Brand Awareness and Access to Cigarettes among Children 8-12 Years Old in the Czech Republic.

Author information

1
Institute of Hygiene and Epidemiology, First Faculty of Medicine, Charles University and General University Hospital in Prague, Prague, Czech Republic.
2
Centre for Tobacco-Dependent, 3rd Medical Department - Department of Endocrinology and Metabolism, First Faculty of Medicine, Charles University and General University Hospital in Prague, Prague, Czech Republic.

Abstract

OBJECTIVE:

The aim of the study is to assess smoking behaviour, knowledge of cigarette brands and access to cigarettes among children 8-12 years old in the Czech Republic.

METHOD:

Between 2009 and 2012, a cross sectional survey was conducted among 4,439 children aged 8-12 years attending 51 primary schools in Prague and Central Bohemia, Czech Republic. Data including age, gender, ever smoking, parental and sibling smoking, knowledge of cigarette brands, sources of cigarettes, and smoking frequency were collected.

RESULTS:

Fifty nine percent of all children could name one or more cigarette brands, 62.8% of boys and 55.3% of girls (p<0.01).
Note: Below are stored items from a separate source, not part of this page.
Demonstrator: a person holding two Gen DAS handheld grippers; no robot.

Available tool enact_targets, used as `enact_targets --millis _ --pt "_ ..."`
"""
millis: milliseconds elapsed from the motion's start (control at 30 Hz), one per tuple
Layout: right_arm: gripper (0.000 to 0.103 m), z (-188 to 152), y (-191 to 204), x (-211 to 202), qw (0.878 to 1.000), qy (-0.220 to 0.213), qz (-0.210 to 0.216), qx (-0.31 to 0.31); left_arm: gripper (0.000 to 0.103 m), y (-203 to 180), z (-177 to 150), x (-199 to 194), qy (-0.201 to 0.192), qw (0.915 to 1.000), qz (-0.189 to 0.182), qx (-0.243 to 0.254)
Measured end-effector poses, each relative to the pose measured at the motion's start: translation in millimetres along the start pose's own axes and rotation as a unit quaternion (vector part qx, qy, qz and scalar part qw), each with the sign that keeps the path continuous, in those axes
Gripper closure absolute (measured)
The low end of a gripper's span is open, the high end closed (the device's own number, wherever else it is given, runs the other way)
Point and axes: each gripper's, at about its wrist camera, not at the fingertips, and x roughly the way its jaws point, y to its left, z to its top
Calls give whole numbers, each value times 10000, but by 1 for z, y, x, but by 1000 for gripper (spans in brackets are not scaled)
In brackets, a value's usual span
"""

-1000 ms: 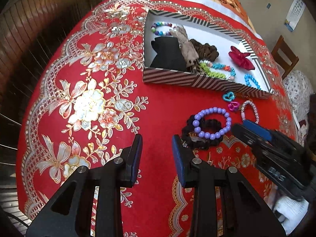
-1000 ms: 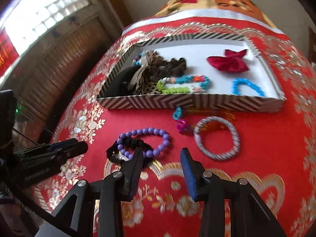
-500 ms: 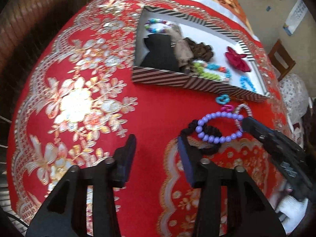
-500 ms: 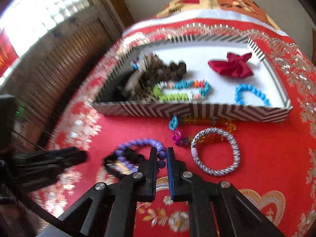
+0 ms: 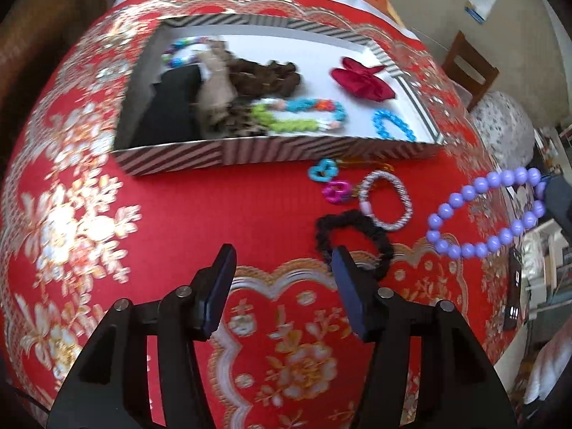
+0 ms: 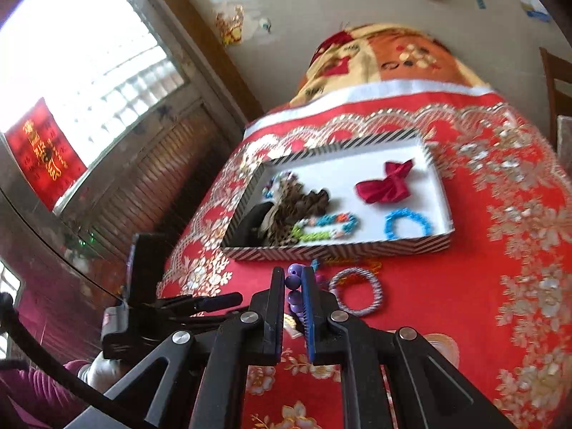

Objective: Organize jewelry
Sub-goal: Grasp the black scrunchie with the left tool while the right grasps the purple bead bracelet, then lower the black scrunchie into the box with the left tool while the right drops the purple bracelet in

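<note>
The right gripper was clamped on the purple bead bracelet, which hung clear of the red tablecloth. The left gripper stood wide open and empty, just short of a black scrunchie. Beyond, the striped box contained a blue bracelet, a multicoloured beaded strand, a brown scrunchie and a red bow.

right tongs clamp purple beads | striped tray beyond
</note>
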Motion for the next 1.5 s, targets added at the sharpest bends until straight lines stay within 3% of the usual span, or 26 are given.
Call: enact_targets --millis 167,267,333,367,433,500,1033,1500 --pt "95 -2 -19 -17 9997 -113 -127 201 48 -20 9 19 110 9999 7 100" --pt "95 -6 -28 -21 9993 -129 -188 309 51 -28 9 29 168 9993 245 229" --pt "95 -8 -32 -24 9991 -139 -207 346 89 -32 8 32 159 9987 348 343" --pt "95 -9 -34 -25 9990 -148 -214 363 92 -33 8 32 128 9981 469 383" --pt "95 -10 -35 -27 9989 -169 -215 383 96 -28 8 34 246 9988 324 261" --pt "95 -9 -35 -29 9989 -177 -203 382 97 -21 8 29 262 9992 287 126" --pt "95 8 -12 -20 9999 -86 -90 18 97 -11 27 -61 -684 9956 579 272" --pt "95 63 -8 10 9994 -28 -140 -327 97 -1 98 -77 -1144 9900 783 251"
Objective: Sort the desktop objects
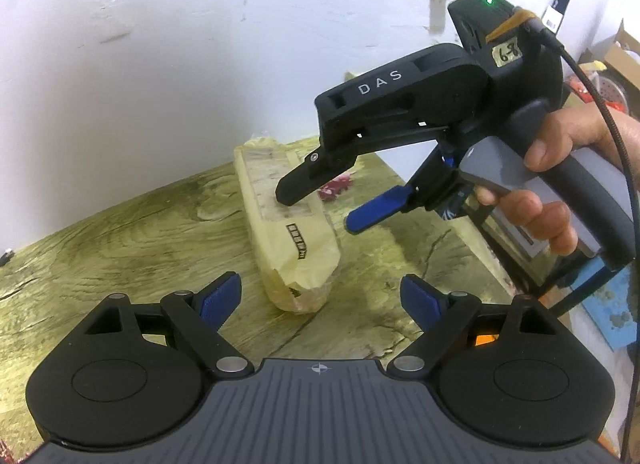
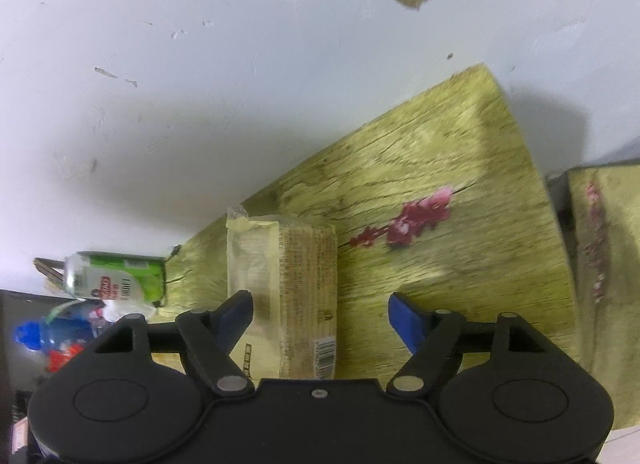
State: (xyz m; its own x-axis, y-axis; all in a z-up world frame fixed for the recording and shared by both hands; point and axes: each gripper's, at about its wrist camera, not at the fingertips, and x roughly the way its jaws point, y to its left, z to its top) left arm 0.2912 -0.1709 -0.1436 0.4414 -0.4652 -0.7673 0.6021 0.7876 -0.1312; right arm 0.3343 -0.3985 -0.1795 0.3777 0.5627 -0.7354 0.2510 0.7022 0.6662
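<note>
Left wrist view: the left gripper [image 1: 320, 298] is seen spread wide, nothing between its blue pads, hovering low over the wood-grain table [image 1: 120, 232]. A long beige wrapped packet [image 1: 292, 224] lies flat on the table just ahead of it, running away toward the white wall [image 1: 140, 44]. The right gripper [image 1: 320, 210] is held above the far half of the packet by a hand [image 1: 560, 184]. Its jaws are spread, one black finger above the packet's top face, the other blue-padded finger off to the packet's side. No pinch is seen; whether the black tip touches the wrapper cannot be told.

Right wrist view: the same packet [image 2: 284, 296] is seen lengthwise, close under the right gripper [image 2: 320, 310], its barcode end nearest the camera. The jaws stand apart, the left pad over the packet's edge, the right pad clear over bare table [image 2: 460, 184]. Nothing is gripped. A printed flower pattern [image 2: 408, 220] is visible on the tabletop beside the packet. A green-labelled container [image 2: 116, 276] and other clutter sit off the table's left edge.

Step judged: the packet appears released or not yet grasped, resting near the wall. If it is to be picked, the jaws should be centred across the packet's narrow width, both pads lowered past the top face before closing. A mid-length grip is advised, since the soft wrapper is likely to sag or crumple at the ends. If placement is done, the gripper should be lifted straight up so the packet is not dragged.
</note>
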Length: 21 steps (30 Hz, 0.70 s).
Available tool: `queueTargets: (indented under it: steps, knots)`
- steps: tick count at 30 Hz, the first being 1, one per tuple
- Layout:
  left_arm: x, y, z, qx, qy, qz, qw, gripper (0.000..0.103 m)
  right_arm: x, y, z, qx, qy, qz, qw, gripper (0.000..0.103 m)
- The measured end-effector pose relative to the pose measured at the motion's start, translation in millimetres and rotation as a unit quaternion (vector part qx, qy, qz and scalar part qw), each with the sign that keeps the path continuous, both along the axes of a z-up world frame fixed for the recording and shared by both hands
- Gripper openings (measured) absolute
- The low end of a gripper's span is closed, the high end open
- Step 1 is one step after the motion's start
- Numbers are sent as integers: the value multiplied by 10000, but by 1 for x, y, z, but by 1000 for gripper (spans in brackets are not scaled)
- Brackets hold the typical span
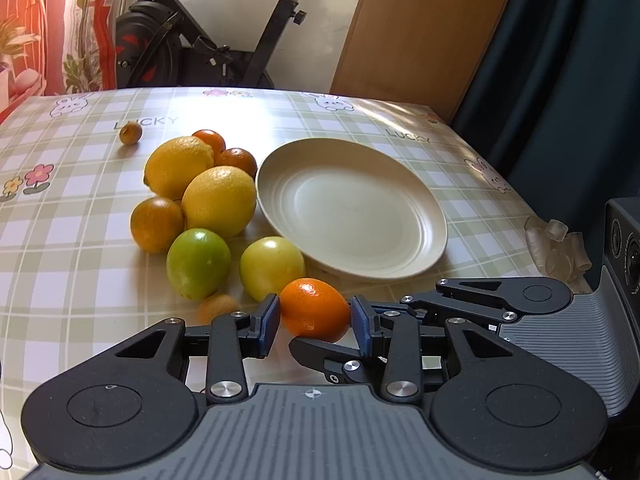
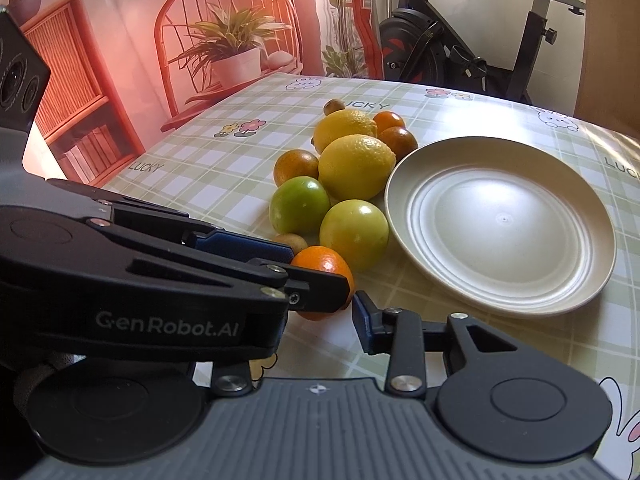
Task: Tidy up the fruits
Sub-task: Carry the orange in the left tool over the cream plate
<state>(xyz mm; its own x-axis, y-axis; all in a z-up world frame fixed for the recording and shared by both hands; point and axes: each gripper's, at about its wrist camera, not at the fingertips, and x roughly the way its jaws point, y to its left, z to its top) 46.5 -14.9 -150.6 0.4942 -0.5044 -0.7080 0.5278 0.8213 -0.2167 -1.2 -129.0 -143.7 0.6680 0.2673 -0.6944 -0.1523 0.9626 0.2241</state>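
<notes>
On the table (image 1: 80, 280) the plate (image 1: 352, 208) lies right of a heap of fruit: 2 lemons (image 1: 218, 200) behind 2 apples (image 1: 198, 262). A small orange (image 1: 314, 310) sits in front, between the left gripper's (image 1: 316, 320) pads. An exercise bike (image 1: 208, 32) stands behind the table.

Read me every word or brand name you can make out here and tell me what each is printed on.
"LUCKY": printed repeatedly on the checked tablecloth.
"GenRobot.AI": white lettering on the side of the left gripper, seen from the right wrist view.
No other text is readable; the book spines on the backdrop are too blurred.
</notes>
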Motion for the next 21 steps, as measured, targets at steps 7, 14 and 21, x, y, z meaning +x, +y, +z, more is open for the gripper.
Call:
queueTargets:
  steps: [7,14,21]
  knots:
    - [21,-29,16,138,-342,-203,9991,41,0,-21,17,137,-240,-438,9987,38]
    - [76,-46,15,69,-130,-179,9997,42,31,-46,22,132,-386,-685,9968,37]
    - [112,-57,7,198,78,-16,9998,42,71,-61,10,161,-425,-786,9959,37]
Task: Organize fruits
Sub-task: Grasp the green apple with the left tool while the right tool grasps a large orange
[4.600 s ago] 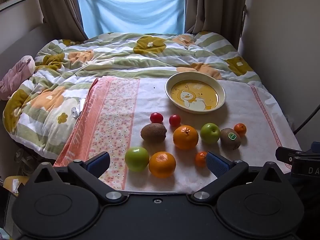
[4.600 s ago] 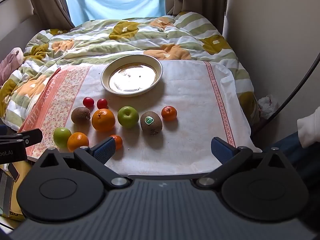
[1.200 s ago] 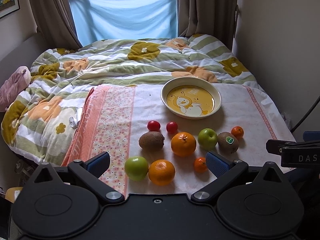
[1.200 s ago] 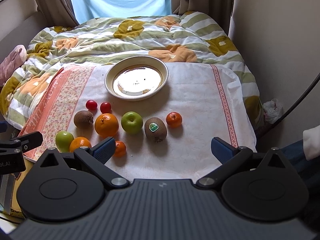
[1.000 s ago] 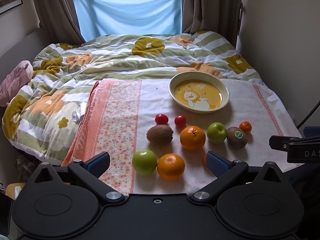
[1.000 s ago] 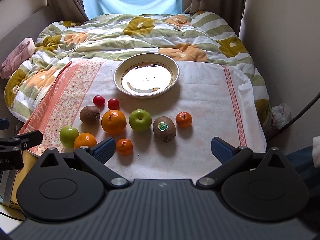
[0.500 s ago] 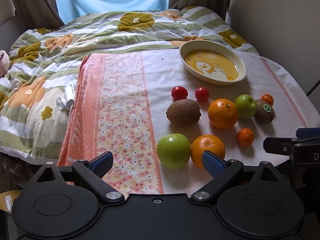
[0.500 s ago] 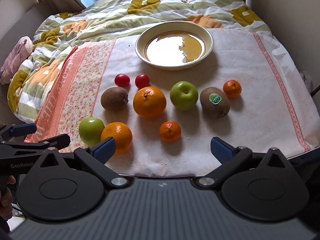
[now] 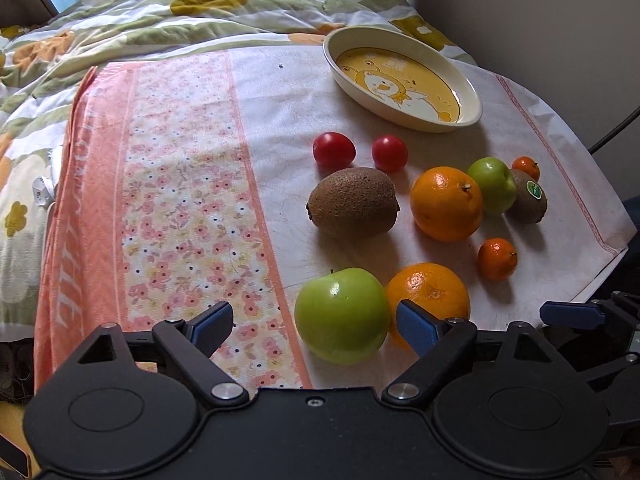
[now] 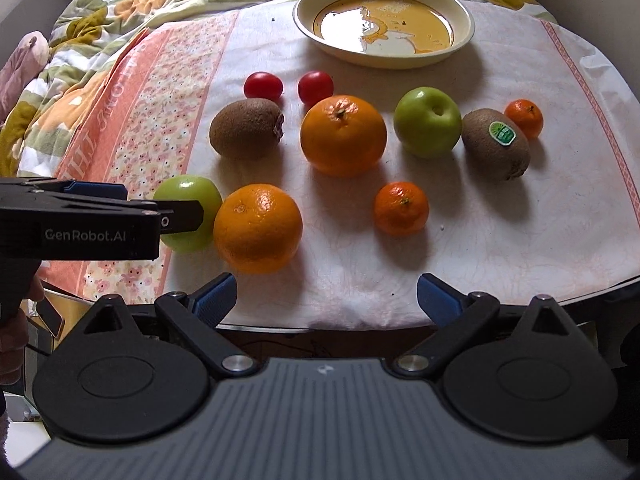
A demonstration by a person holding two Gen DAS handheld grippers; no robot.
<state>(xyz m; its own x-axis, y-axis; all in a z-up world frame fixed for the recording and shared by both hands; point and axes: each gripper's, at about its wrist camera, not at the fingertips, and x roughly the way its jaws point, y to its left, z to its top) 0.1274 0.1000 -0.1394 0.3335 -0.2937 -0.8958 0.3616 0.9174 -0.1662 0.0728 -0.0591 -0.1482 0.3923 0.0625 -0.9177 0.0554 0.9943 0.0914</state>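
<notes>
Fruits lie on a white cloth: a near green apple [image 9: 343, 315], a near orange [image 9: 430, 292], a kiwi [image 9: 353, 202], two cherry tomatoes [image 9: 334, 149], a bigger orange [image 9: 446, 203], a second green apple [image 9: 493, 185], a stickered kiwi [image 9: 530, 195] and two small mandarins [image 9: 497, 258]. An empty yellow duck plate [image 9: 402, 80] stands behind them. My left gripper [image 9: 316, 326] is open, its fingers either side of the near apple [image 10: 188, 212]. My right gripper [image 10: 326, 294] is open and empty, just short of the near orange [image 10: 258, 227].
The cloth's pink flowered band [image 9: 168, 200] runs down the left. A rumpled green and yellow quilt [image 9: 160, 12] covers the bed behind. A wall [image 9: 560, 20] stands close on the right. The cloth's front edge [image 10: 400, 324] is right before my right gripper.
Both grippers have moved forward and down toward the fruit. The left one now brackets the near green apple; the right one has closed in on the front row.
</notes>
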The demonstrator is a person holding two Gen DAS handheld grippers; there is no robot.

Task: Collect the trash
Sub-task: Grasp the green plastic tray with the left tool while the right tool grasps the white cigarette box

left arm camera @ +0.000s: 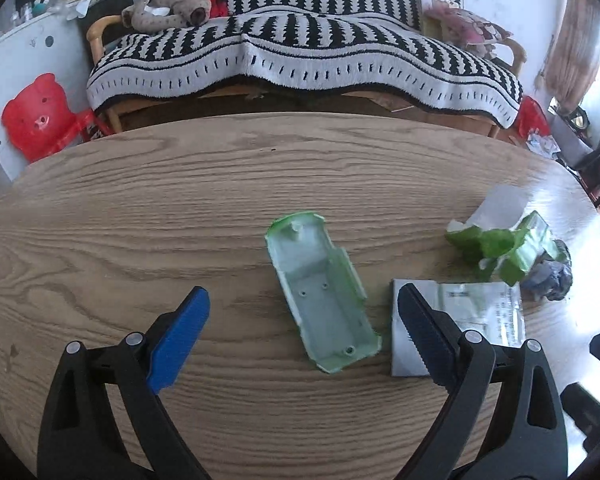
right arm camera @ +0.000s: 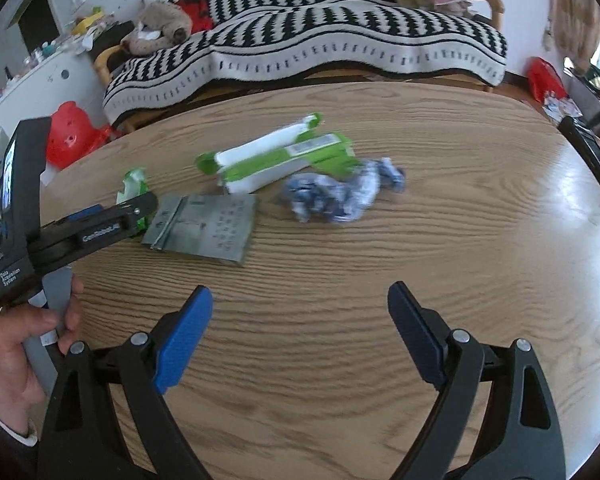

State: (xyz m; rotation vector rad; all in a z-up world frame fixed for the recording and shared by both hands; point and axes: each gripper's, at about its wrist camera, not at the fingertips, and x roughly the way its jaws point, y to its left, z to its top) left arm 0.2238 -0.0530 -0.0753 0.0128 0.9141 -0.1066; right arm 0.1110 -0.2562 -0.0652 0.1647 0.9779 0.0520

The most well-known brands were Marlboro and the local brand Petra. Marlboro was better known among boys, while Petra was more known among girls. Children whose parents smoke showed higher brand awareness than children with non-smoking parents, 72.5% and 45.6%, respectively (p<0.001), and 76.4% of children reported one or more possible sources where to obtain cigarettes. Nearly one quarter (23.3%) of children had ever tried cigarettes, water pipe, cigars, or marijuana. Nearly half of all children (43.1%) reported that they had obtained their first cigarette from a relative or at home, and the second most frequent source were their peers (22.8%). Only 3.9% of children reported that they had purchased their first cigarettes. Relatives were the main source of cigarettes among children that reported smoking more than once.

CONCLUSIONS:

The high level of cigarette brand awareness and ever smoking provide evidence that tobacco control policies in the Czech Republic do not adequately protect children. Tougher legislation and effective strategies in accordance with the WHO Framework Convention on Tobacco Control are therefore required to better protect children from harmful effects of smoking and the influence of tobacco industry in the Czech Republic.

KEYWORDS:

access to cigarettes; brand awareness; children; tobacco control

PMID:
29022679
DOI:
10.21101/cejph.a4634
[Indexed for MEDLINE]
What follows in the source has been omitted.